O ano de 2013 foi marcado por um conjunto de alterações, algumas das quais em passo acelerado, que produziram impacto nas organizações escolares e deixam marcas para os próximos anos. Entre elas, destaco cinco, embora reconheça que o conjunto de opções pudesse ser diverso. Eis o segundo tópico: autonomia das escolas.
A palavra “autonomia” deve estar entre as mais escritas nos preâmbulos de diplomas legais relativos à educação publicados nos últimos vinte anos. Coloquemos de parte, por agora, o facto de serem múltiplas as apropriações que os seus “defensores” foram assumindo. No ano de 2013, o número de contratos de autonomia de escolas e de agrupamentos assinados até novembro, cento e quatro (com a previsão de mais cerca de sessenta até final do ano), superou amplamente o total de contratos assinados nos seis anos precedentes: quarenta e cinco. Desta forma, passa a ser “autónoma” uma em cada quatro das oitocentas e onze unidades organizacionais de Portugal Continental.

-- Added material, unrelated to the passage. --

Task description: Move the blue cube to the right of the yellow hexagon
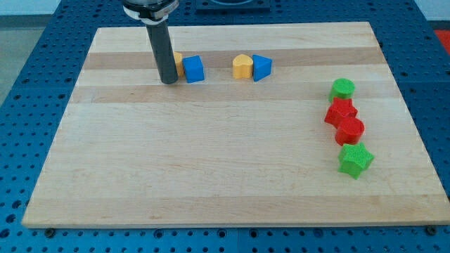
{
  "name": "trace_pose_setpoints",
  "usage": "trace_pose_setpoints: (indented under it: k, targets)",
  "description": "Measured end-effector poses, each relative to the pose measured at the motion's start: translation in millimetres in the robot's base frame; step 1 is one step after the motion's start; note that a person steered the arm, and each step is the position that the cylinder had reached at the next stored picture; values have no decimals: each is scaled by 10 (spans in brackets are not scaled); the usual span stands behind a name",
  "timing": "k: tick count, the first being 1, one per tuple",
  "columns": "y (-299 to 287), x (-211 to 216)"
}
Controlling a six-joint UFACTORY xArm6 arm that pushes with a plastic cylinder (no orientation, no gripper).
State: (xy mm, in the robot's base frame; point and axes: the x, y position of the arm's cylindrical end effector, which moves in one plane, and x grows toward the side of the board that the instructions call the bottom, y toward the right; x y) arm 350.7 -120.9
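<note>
While my tip (169, 81) rests left of the blue cube (193, 69), smooth wooden board (211, 161), end effector a plain rod.

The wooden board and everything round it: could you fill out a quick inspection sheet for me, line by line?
Surface: pale wooden board, flat, unmarked.
Job's things: blue cube near the view's top left, touching a yellow block half hidden behind the rod, shape unclear.
Clutter: yellow block touching a blue block; at the view's right a column of green, red, red, green blocks.
Grippers: none; my tip rests just left of the blue cube.
Cables: nothing seen.
Surroundings: blue perforated table.
</note>
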Motion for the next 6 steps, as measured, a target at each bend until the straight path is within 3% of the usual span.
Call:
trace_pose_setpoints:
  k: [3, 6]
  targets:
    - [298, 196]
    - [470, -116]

Não obstante a ideia, aparentemente consensualizada, de que uma contratualização de autonomia não constitui o objetivo final, mas apenas um meio para melhorar a prestação do serviço educativo, surgiram interrogações sobre o alcance e a generosidade da medida. Creio, porém, que não será legítimo que esta última seja colocada em causa, mesmo quando alguns afirmam que “esta é uma autonomia sem competências atribuídas às escolas”. David Justino, Presidente do Conselho Nacional de Educação, defende que “a autonomia exige conhecimento e confiança”, num contexto em que as escolas são regularmente colocadas “sob suspeita”. O processo surge, assim, como uma oportunidade e contributo para estabelecer ou fortalecer a necessária confiança social no trabalho das escolas.
Existem, porém, alguns paradoxos no processo, dos quais destacarei apenas um: as mudanças continuam a efetuar-se em sentido “top-down”, mas surgem em paralelo com discursos de encorajamento de iniciativa comunitária, participação e autonomia. Esse aspeto não coloca em causa as margens de transformação positiva de um “líder” escolar? Tal refere Ron Glatter, [i] “As pessoas generalizam, muitas vezes, relativamente à liderança eficaz das escolas, sem tomarem em consideração as estruturas específicas da política e da governança, no contexto das quais aquela é exercida. Por exemplo, não merece a pena exortar os líderes escolares a actuar de uma maneira transformacional, como agentes de mudança, se depois são submetidos a formas estreitas e constrangidas de prestação de contas que os transformam em pouco mais do que directores de produção”.
As escolas fazem diferença em função da sua organização e focagem pedagógicas, considerando o meio social em que se desenvolve essa ação e as ambições que se propõem concretizar. Neste ponto, a questão que surge é a seguinte: como podem as escolas ultrapassar constrangimentos administrativos de forma a organizar-se para o sucesso educativo? A autonomia da escola poderia, neste caso, constituir um importante instrumento para promover maior coesão social dentro da comunidade, para melhorar gradual e persistentemente as aprendizagens dos alunos, para enriquecer cultural e identitariamente o indivíduo e o coletivo. Para que tal seja possível, torna-se necessário que à escola seja proporcionada, entre outras, competência para a organização e gestão pedagógicas, organização dos tempos escolares e das atividades de enriquecimento curricular, formação dos seus profissionais e definição da equipa de gestão. Uma assunção de autonomia implica a adoção de lideranças nas escolas que tenham efeitos positivos nos resultados dos alunos.
Restará, ainda, saber que tipo de equilíbrio haverá entre a autonomia, a prestação de contas e os efeitos desta.
Como se percebe, a autonomia é muito mais simples de enunciar do que de concretizar.
[i] Glatter, R. (2008), Schools and schools systems facing complexity: organizational challenges, in “As Escolas Face a Novos Desafios”, Lisboa, Inspecção-Geral de Educação.